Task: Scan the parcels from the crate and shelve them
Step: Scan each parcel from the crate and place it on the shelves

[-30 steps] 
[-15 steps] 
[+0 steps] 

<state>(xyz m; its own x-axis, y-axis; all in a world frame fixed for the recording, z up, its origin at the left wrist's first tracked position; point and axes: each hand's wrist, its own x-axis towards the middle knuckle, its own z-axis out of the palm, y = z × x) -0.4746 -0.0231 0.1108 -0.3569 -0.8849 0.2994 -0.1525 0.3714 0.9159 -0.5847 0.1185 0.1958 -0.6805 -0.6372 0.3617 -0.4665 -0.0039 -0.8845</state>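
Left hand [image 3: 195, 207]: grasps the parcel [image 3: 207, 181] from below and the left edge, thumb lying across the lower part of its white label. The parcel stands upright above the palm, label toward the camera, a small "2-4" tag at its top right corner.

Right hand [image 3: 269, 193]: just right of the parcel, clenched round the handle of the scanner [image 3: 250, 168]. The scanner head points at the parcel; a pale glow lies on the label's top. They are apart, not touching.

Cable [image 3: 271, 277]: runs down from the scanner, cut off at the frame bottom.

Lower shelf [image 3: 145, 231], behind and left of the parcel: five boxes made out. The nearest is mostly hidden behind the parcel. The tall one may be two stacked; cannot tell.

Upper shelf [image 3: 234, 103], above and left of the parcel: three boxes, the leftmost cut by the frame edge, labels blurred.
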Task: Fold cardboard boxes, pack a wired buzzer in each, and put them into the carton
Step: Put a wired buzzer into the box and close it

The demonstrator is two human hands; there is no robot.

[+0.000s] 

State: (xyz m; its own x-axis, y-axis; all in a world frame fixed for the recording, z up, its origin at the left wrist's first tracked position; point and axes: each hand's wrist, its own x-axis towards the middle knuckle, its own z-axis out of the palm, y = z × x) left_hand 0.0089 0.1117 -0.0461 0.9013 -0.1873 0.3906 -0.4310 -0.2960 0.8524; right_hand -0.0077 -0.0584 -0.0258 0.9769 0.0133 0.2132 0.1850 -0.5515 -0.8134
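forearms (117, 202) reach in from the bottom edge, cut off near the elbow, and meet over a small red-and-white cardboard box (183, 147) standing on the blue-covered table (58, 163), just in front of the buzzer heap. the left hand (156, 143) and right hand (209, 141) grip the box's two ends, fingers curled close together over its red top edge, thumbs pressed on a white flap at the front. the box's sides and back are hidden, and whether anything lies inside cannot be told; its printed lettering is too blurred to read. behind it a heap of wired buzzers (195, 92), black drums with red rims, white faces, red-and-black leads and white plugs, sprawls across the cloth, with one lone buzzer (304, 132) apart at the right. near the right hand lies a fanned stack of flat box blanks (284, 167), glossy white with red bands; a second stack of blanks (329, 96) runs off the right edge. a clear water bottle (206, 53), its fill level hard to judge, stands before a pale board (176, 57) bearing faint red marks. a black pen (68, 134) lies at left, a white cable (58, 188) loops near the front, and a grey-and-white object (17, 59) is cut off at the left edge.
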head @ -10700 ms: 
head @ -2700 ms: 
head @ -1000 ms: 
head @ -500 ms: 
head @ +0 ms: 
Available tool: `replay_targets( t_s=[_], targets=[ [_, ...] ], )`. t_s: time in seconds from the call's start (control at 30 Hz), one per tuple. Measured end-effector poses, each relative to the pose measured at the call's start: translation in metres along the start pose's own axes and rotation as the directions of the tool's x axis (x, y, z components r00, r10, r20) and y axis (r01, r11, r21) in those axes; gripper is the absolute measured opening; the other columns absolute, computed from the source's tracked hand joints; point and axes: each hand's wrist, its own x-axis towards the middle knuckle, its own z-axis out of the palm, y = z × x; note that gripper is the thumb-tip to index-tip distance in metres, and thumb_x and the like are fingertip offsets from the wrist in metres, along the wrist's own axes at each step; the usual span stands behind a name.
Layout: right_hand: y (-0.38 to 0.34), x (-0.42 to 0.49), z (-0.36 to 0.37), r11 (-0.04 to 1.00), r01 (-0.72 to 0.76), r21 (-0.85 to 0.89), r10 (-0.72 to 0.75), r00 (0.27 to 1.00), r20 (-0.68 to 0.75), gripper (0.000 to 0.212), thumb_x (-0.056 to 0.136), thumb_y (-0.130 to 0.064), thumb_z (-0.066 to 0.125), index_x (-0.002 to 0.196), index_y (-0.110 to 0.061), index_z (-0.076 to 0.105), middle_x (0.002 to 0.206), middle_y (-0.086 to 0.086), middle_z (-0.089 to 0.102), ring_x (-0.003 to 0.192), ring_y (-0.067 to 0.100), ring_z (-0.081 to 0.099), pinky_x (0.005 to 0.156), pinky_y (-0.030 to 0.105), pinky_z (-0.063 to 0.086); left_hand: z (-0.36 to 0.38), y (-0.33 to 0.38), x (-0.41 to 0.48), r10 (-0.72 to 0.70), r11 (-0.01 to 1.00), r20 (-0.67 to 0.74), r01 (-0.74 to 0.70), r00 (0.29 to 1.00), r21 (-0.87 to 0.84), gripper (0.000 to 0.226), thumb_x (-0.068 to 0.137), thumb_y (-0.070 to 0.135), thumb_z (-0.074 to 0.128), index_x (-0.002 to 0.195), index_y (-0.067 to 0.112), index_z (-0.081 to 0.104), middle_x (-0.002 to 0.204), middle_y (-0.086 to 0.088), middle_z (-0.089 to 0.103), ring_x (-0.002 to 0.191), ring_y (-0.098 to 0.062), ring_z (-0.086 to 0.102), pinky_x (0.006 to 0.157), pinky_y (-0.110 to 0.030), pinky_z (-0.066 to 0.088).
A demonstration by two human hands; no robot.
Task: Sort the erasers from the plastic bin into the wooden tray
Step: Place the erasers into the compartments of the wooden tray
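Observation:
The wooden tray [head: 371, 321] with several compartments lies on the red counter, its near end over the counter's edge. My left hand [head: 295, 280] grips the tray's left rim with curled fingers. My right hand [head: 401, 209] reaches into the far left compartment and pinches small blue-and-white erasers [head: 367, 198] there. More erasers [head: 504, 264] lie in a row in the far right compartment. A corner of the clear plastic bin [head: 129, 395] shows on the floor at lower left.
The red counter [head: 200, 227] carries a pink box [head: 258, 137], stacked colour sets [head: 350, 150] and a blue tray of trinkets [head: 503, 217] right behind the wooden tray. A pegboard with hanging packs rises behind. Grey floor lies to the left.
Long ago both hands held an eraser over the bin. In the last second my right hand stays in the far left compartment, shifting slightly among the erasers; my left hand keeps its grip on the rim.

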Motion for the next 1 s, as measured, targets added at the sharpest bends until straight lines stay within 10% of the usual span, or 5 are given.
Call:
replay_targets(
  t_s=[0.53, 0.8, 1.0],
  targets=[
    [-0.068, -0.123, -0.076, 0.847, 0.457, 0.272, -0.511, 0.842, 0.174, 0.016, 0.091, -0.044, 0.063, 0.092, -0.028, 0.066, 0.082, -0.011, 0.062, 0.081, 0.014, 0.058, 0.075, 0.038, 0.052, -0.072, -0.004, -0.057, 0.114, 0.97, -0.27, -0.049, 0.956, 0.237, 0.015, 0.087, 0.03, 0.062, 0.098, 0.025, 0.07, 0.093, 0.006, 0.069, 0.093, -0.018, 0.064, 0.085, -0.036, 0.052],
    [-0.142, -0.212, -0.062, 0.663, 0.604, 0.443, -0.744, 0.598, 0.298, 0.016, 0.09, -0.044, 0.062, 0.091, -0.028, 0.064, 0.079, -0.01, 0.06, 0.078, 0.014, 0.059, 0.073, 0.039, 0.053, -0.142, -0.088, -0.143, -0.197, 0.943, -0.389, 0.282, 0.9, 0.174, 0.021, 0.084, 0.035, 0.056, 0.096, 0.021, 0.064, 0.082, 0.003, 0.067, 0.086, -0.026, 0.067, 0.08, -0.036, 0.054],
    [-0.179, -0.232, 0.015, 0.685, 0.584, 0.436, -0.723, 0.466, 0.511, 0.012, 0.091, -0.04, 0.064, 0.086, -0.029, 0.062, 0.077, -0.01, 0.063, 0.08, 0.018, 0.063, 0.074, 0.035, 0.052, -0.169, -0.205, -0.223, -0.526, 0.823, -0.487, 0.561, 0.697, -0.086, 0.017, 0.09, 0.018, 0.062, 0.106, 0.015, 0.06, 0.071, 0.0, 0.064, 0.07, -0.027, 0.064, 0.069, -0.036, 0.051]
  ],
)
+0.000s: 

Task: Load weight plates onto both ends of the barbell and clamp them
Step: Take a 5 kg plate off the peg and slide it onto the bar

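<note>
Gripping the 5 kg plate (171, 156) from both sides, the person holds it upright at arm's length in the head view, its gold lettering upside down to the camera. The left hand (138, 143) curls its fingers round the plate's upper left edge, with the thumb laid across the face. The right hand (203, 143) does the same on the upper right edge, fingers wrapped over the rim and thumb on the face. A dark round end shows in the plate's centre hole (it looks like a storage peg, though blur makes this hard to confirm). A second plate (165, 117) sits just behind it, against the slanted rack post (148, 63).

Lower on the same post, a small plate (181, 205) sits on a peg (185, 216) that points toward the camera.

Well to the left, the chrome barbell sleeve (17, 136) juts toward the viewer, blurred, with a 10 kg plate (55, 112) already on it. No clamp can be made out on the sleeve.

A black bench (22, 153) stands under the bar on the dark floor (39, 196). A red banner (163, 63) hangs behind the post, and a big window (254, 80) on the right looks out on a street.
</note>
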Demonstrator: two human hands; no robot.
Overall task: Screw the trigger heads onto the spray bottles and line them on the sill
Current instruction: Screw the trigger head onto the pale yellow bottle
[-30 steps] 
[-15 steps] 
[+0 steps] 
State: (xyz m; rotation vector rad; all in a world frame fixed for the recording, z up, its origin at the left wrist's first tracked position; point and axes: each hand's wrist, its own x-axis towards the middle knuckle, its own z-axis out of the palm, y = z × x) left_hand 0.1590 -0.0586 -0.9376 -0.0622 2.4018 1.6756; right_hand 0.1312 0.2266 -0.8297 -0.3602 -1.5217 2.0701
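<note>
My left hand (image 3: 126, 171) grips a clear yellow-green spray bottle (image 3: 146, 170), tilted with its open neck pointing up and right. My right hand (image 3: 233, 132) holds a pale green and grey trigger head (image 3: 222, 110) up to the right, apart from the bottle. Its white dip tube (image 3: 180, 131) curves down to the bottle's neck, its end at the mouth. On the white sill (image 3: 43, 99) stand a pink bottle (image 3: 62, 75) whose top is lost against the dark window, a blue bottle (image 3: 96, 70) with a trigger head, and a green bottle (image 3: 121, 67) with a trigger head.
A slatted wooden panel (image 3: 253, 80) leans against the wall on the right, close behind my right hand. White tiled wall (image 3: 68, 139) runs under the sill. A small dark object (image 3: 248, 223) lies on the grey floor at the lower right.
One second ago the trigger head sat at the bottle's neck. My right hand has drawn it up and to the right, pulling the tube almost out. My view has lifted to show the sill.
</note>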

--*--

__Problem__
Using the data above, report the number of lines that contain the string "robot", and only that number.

__Result below__
3